Magyar Telecom’s 350 million euros ($468 million) of notes due in 2016 and which the company may redeem this December, dropped 8.4 cents on the euro to 41.8 cents at 2:06 p.m. in London, the lowest since they were sold in 2009, data compiled by Bloomberg show. The Hungarian telecommunications service provider will review its balance sheet because of new tax laws and the country’s “weak” economy, it said in a statement.
Bond issuance by non-financial companies in euros and pounds slowed to 4 billion euros last week, the least this year, according to data compiled by Bloomberg. The securities yield 2.2 percent on average, compared with the 1.9 percent record-low reached on Dec. 28, Bank of America Merrill Lynch Euro Corporate Index shows.
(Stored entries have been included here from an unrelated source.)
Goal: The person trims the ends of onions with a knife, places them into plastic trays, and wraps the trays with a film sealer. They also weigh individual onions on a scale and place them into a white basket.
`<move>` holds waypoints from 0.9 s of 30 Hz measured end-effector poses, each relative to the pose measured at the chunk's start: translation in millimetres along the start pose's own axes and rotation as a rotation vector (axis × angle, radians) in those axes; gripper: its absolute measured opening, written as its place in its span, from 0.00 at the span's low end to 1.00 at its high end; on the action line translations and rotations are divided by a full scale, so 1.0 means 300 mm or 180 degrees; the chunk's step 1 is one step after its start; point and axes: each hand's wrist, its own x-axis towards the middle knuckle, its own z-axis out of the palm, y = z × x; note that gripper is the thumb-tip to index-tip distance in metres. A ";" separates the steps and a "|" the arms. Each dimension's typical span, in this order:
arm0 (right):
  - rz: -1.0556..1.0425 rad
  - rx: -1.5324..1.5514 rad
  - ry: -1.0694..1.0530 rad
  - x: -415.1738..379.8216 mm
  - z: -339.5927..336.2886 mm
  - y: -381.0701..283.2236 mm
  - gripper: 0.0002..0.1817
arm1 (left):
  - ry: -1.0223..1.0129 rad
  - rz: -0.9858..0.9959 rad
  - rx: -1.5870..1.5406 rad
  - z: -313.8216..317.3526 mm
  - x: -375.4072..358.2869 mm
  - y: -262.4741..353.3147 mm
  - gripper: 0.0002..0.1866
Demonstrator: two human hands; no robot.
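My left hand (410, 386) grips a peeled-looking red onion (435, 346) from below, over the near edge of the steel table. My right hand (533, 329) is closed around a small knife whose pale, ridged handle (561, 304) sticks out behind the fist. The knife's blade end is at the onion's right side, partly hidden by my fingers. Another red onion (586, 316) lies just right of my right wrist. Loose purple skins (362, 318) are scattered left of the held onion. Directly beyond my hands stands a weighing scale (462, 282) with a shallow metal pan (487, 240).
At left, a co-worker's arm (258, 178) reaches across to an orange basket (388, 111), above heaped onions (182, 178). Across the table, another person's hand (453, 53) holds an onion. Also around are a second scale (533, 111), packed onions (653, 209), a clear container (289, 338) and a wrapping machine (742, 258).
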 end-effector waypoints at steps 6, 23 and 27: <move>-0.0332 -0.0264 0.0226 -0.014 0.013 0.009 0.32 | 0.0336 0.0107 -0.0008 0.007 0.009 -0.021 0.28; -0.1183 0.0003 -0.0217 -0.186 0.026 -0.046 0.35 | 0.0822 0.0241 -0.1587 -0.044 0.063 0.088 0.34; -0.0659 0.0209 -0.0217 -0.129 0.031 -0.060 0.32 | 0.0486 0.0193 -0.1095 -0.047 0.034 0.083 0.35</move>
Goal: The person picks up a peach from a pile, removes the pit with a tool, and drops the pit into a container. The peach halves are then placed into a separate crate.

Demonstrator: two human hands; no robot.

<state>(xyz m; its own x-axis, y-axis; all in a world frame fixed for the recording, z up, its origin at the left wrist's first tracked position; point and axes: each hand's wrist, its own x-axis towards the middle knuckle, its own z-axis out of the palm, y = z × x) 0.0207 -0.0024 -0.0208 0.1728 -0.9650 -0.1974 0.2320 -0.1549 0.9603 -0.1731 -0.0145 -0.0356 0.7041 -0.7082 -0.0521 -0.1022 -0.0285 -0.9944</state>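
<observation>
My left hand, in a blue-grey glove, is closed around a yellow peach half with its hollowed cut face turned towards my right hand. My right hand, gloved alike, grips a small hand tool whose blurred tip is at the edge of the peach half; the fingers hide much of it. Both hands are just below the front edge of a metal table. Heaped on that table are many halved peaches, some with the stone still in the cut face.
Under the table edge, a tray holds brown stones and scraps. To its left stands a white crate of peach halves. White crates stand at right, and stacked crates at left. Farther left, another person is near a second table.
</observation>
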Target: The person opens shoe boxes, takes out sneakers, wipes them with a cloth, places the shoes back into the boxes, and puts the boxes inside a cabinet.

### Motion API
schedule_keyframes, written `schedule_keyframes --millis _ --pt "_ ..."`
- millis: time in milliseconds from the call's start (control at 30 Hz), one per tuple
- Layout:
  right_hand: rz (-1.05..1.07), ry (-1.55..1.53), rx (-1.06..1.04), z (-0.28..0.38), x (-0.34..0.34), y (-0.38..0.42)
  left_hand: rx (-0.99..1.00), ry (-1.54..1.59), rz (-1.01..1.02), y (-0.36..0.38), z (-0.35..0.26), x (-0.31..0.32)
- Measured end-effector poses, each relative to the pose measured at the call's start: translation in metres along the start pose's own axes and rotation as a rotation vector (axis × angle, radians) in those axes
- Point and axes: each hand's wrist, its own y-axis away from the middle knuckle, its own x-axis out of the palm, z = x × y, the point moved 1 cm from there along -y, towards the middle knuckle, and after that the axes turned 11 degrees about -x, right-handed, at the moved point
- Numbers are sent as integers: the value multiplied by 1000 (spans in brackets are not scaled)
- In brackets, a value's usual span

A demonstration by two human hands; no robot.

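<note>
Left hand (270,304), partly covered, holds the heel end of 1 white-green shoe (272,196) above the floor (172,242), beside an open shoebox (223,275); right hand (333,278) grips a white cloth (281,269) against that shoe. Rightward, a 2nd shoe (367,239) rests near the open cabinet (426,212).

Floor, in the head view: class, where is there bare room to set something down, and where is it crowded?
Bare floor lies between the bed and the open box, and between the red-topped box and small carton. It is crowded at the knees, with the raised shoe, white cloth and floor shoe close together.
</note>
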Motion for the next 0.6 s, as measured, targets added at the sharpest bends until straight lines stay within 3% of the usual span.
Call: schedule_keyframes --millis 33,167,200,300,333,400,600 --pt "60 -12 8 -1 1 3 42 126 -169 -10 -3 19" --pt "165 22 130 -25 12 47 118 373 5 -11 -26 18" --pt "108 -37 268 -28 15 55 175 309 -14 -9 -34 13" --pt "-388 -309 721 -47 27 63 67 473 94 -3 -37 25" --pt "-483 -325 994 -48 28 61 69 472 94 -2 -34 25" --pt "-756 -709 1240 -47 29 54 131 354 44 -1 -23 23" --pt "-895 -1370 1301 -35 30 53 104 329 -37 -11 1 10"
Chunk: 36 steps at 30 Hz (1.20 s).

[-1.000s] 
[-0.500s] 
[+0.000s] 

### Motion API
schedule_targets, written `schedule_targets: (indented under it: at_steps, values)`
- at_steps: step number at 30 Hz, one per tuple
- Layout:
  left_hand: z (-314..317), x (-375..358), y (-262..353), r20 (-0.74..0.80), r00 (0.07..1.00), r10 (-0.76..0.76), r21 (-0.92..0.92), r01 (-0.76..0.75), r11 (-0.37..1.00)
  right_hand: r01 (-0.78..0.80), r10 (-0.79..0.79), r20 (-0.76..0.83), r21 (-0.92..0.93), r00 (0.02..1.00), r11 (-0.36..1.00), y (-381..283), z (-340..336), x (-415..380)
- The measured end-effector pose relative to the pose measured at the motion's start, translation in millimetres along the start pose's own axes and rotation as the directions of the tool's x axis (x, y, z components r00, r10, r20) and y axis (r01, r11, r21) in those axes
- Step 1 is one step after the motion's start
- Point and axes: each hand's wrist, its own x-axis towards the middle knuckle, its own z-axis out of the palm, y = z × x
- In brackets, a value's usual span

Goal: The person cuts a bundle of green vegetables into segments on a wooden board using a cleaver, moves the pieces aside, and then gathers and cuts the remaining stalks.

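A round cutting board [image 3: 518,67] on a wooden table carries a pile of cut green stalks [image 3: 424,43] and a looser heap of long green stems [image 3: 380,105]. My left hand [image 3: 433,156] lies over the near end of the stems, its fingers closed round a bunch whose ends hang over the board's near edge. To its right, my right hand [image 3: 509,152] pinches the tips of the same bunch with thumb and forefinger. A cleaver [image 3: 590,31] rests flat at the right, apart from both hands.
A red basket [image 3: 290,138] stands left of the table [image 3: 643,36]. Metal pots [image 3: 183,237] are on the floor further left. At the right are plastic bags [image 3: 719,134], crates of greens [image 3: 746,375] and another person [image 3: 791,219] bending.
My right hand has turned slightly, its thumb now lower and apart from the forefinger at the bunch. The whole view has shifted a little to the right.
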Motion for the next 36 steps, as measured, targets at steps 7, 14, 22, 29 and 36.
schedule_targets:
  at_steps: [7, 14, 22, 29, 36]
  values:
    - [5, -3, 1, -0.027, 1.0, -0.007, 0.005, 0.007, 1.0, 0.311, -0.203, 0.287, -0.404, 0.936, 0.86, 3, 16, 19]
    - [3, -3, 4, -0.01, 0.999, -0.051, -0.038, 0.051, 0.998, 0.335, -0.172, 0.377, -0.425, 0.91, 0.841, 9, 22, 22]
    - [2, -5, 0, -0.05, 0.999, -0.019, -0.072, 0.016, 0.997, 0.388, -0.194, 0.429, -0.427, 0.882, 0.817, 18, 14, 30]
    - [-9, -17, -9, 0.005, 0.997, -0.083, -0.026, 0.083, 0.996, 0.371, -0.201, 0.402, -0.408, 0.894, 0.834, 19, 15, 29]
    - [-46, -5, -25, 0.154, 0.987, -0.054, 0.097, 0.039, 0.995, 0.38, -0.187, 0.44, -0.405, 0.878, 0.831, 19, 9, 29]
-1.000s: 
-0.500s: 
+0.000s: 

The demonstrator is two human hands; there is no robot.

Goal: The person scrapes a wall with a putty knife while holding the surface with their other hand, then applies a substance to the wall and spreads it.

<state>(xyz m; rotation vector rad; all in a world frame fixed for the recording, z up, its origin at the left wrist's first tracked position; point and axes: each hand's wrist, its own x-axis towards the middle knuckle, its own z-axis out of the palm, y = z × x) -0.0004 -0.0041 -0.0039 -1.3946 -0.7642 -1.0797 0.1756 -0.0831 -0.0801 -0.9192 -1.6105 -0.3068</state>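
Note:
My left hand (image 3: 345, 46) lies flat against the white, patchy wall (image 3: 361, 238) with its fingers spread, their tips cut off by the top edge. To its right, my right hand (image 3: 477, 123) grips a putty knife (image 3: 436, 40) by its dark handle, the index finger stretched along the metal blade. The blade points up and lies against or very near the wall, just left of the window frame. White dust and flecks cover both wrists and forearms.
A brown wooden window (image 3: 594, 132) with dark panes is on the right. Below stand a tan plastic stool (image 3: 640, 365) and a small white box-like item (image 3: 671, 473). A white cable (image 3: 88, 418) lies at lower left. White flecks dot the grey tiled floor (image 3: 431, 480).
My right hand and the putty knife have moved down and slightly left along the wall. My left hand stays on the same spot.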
“Investors are frustrated at the low level of yields and relatively tight spreads in credit markets,” said Suki Mann, a strategist at Societe Generale SA in London. “Economic and political risks are also rising again. It’s caused volumes to fall significantly and turnover is at very low levels.”
Global corporate bond sales also slowed last week, following the busiest ever start to a year. Companies sold about $51 billion of notes, the least since the first week of 2013 and less than half the $97.7 billion issued in the same period last year, according to data compiled by Bloomberg.
Magyar Telecom’s bonds are the biggest fallers on Bank of America Merrill Lynch’s Euro High Yield Constrained Index today.
Network Rail Ltd., the U.K. government-backed track and stations operator, sold 600 million pounds ($941 million) of floating-rate notes with a three-year maturity, according to data compiled by Bloomberg. It’s the London-based company’s second bond sale this year.
Philip Morris International Inc. is also in the market with a bond issue. The world’s largest publicly traded tobacco company is selling 200 million Swiss francs ($218 million) of six-year bonds in a deal that may price today, people familiar with the transaction said.
Credit-default swaps insuring PSA Peugeot Citroen’s debt slumped 12 basis points to 720, near the lowest in two weeks. The carmaker’s finance arm was granted temporary approval from the European Union to receive a French government guarantee backing the sale of 1.2 billion euros of new bonds.
France must submit a restructuring plan covering the entire Peugeot group within six months to win final approval for the guarantee, which covers Banque PSA Finance’s three-year bonds, the European Commission said in an e-mailed statement.
The yield premium investors demand to hold Peugeot’s 1 billion euros of 4.25 percent notes due 2016 over similar-maturity government debt declined 1 basis point to 363 basis points, according to Bloomberg generic prices.
The Markit iTraxx Crossover Index of credit-default swaps on 50 companies with mostly speculative-grade ratings rose three basis points to 452, according to prices compiled by Bloomberg.
The Markit iTraxx Europe Index was little changed at 116, while the Markit iTraxx Financial Index of swaps on 25 banks and insurers rose one basis point to 156.
Credit-default swaps pay the buyer face value in exchange for the underlying securities or the cash equivalent should a borrower fail to adhere to its debt agreements. A basis point on a contract protecting 10 million euros of debt for five years is equivalent to 1,000 euros a year.